Task item:
All lines of the data shown below should be output exactly as they stand.

::::::

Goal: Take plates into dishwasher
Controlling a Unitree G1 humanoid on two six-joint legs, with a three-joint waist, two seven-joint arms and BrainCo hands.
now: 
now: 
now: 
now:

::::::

The completed task:
Goal: Take plates into dishwasher
Controlling a Unitree G1 humanoid on two six-joint legs, with a three-joint waist, two seven-joint arms and BrainCo hands.
now: 
now: 
now: 
now:

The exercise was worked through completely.